While it’s common political rhetoric to say that a certain candidate is “really bad” or “really good” for markets, this is not true to the extent that the market will go up or down in a big way. This type of opining is generally a reflection of that individual’s ideological biases rather than what realistic numeric calculations might suggest.

Paul Tudor Jones asserted that his firm expects the US stock market to do very poorly if Elizabeth Warren were to win (down almost 30 percent), but this is not well-supported.

Implicitly, based on Jones’s assumption, this would suggest a Trump victory would set the S&P 500 at 3,600, or 60 percent higher than what a Warren victory would do. Realistically, this spread is probably 15-20 percent.

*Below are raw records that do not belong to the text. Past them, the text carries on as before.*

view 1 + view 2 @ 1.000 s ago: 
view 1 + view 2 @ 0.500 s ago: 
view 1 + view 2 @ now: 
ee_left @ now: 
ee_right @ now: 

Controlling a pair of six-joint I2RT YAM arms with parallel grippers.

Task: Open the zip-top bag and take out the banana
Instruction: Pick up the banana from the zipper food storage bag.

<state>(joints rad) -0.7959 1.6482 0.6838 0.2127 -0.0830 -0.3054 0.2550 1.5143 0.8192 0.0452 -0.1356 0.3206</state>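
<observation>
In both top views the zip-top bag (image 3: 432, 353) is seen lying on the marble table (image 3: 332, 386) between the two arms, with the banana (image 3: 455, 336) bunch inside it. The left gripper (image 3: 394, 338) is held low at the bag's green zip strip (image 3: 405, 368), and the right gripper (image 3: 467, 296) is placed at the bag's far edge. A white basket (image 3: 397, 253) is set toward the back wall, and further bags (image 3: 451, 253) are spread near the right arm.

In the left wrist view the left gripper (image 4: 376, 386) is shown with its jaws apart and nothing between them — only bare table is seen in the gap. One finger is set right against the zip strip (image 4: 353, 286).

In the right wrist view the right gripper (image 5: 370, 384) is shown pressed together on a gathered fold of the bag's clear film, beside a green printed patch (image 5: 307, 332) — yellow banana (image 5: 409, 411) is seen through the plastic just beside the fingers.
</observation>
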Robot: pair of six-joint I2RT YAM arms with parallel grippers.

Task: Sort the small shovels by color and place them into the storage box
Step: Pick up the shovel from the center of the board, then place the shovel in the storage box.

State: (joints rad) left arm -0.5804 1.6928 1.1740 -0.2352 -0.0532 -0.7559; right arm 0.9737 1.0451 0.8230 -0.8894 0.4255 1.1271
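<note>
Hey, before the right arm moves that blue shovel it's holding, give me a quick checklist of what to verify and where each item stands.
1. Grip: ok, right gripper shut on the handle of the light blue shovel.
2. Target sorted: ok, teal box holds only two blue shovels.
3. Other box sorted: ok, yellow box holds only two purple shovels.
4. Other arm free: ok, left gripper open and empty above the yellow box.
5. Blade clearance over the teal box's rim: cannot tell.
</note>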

Elections matter for asset prices. And this election matters more than most given the polarity in policy stances, which would create a wider-than-normal disparity in the expected movements of asset prices. Politics absolutely needs to be tracked to understand what future cash flows and interest rates are likely to be, but calculations need to be done prudently.

This is also a reminder that in financial markets you are dealing with probabilities and distributions. You rarely deal with certainty. Trading is fundamentally about risk/reward and expected value, getting the relative probabilities right to come out ahead over time, and finding ways to keep the big upside while eliminating any unacceptable downside.